D’où une des principales fonctions de ce site comme lieu de formation par l’expérience. Les critiques qui visent le système universitaire sont très répandues dans tous les pays, mais sont sans effet tant qu’elles ne deviennent pas constructives, c’est-à-dire tant qu’elles ne se traduisent pas par un développement plus vigoureux de l’enseignement. … En langage moderne, nous sommes en croissance libre comme au début du Santiniketan de Tagore: ainsi près de notre jeune Collège une école se développera-t-elle peut-être bientôt. A destination des artistes plusieurs ateliers sont en cours d’installation et l’un d’entre eux est déjà occupé. Encore une fois, nous sommes aussi au début d’une entreprise plus importante que celles du University Hall d’Edimbourg ou celle plus récente de Chelsea[2]; car aujourd’hui les concepteurs du Collège des Indiens et du Collège des Américains ont choisi leurs sites et commencent à promouvoir leurs projets dans leurs propres pays; tandis que les étudiants palestiniens de l’Ecole d’agriculture ont à disposition une maison convenable avec un petit terrain à cultiver. Ces derniers éléments, encore une fois, font partie de la « Cité Universitaire » nécessaire pour nos nombreux groupes d’étrangers ; mais aussi pour les étudiants français, ce que les responsables de la ville ainsi que les autorités universitaires commencent à prendre en compte sérieusement. … Qu’en est-il maintenant de nos objectifs éducatifs et de nos pratiques ? Nos collèges naissants attirent en premier lieu des étudiants du supérieur à la recherche d’une initiation de qualité à la langue, à la littérature et à l’histoire française que dispense à l’université l’Institut des étudiants étrangers, mais ils sont aussi intéressés par une formation à l’élaboration d’une thèse originale. Les universités françaises excellent assurément dans ce domaine car elles mettent l’accent, comme les universités d’autres pays, non seulement sur le sérieux des recherches et sur la pertinence de la documentation, mais aussi sur la rigueur du développement logique et de l’analyse critique si caractéristiques de l’esprit français et si formateurs pour les autres. Ainsi au cours de la première année, trois thèses –une de géographie et deux sur l’éducation - ont été présentées en vue de l’obtention du doctorat de la faculté des lettres, et depuis, trois de plus ont été accordées dont deux avec mention ; quatre autres sont en préparation…

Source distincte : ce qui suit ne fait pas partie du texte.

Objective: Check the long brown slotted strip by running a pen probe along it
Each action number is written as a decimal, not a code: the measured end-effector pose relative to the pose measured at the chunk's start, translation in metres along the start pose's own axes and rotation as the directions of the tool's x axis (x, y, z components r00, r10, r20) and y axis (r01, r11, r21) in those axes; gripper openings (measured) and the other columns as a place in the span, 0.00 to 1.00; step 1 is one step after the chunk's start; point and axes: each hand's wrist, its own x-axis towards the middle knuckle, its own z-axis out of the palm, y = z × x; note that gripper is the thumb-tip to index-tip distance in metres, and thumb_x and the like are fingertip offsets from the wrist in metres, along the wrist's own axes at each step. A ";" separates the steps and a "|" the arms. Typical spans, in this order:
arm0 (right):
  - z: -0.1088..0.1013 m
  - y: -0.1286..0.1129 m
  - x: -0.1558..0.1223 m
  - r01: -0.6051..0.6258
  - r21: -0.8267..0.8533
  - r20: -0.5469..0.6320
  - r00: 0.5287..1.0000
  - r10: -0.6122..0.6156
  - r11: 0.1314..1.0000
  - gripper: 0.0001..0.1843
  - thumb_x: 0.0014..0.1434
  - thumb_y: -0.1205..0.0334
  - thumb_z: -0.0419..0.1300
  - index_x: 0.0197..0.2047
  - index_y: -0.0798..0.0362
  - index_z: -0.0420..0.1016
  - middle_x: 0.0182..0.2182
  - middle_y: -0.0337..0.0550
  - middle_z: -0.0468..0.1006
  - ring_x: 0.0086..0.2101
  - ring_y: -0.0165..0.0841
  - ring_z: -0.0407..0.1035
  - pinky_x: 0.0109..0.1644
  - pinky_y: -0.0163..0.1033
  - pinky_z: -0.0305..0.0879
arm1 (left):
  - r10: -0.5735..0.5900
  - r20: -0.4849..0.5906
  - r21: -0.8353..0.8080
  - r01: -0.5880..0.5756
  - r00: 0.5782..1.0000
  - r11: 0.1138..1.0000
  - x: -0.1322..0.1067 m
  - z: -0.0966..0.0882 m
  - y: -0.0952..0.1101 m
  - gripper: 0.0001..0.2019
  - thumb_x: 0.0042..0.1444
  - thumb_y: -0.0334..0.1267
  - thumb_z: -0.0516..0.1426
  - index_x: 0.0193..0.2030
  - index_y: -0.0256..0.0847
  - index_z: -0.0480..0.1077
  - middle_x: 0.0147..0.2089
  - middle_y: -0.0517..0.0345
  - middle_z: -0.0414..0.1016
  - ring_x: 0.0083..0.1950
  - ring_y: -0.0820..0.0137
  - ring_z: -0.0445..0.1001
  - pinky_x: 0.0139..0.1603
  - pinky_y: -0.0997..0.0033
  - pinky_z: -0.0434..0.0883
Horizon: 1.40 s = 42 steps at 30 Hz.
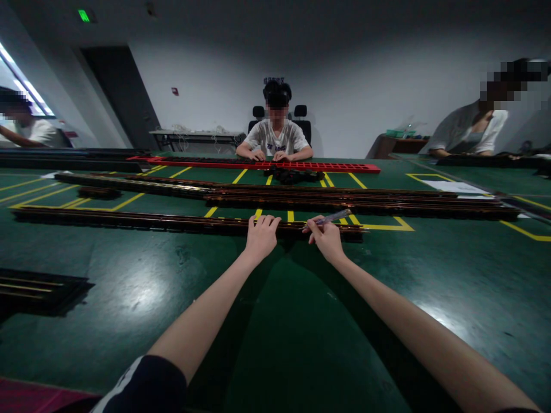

Avec ce double groupe de chercheurs diplômés mais aussi de jeunes étudiants, on comprendra mieux un aspect supplémentaire de notre projet de collège, un aspect fondamental et déterminant. L’enseignement universitaire ne repose plus comme autrefois uniquement sur les cours magistraux et les livres ; il inclut aussi des travaux pratiques dans les laboratoires de science, et en ce qui concerne les sciences humaines, des séminaires ainsi que des travaux dirigés accompagnés de séances de discussion. ... Nous avons aussi une «allée philosophique», plusieurs en fait, illustrant les principes de différents systèmes historiques, de Pythagore à Hegel par exemple; l’une d’entre elles en particulier est une représentation graphique des approches et des perspectives scientifiques de Comte et de Spencer[1]. D’autres sont spécifiques et remontent de Bergson aux philosophies de l’Inde antique ; certains chemins vont aussi vers l’avant, allant même jusqu’à ce qui est implicite dans les sciences sociales, comme on le trouve par exemple dans l’évolutionnisme en géographie, en économie et en anthropologie, et en approfondissant la synthèse que Le Play en a fait.

En résumé donc, nos différentes préparations à la thèse assurent une formation conforme aux intérêts particuliers de chaque étudiant, … Nous nous efforçons en effet constamment d’établir une corrélation entre les différentes spécialités scientifiques et humanistes, qui sont les principaux domaines de recherche de nos thèses, toujours en quête de l’harmonie et de l’unité entre les sciences et les humanités qui ont de tout temps été le but de la philosophie. L’objectif essentiel de l’éducation dans notre collège peut se résumer à “Studia Synthetica”.

Toutes les sciences et toutes les humanités sont des productions de la vie et de la pensée humaines à travers l’histoire : sans elles notre expérience et notre environnement resteraient donc tristement incomplets. L’Institut universitaire pour les étudiants étrangers a ici une action importante, il organise des conférences complétées par des visites de musées et de galeries, et des excursions variées avec de bons guides dans les villes historiques voisines. La Faculté des lettres avec ses nombreux cours d’histoire va plus loin. Mais même cela ne suffit pas. C’est pourquoi nous avons organisé pour les vacances de Pâques et de septembre des stages d’archéologie préhistorique et de géographie régionale en Dordogne…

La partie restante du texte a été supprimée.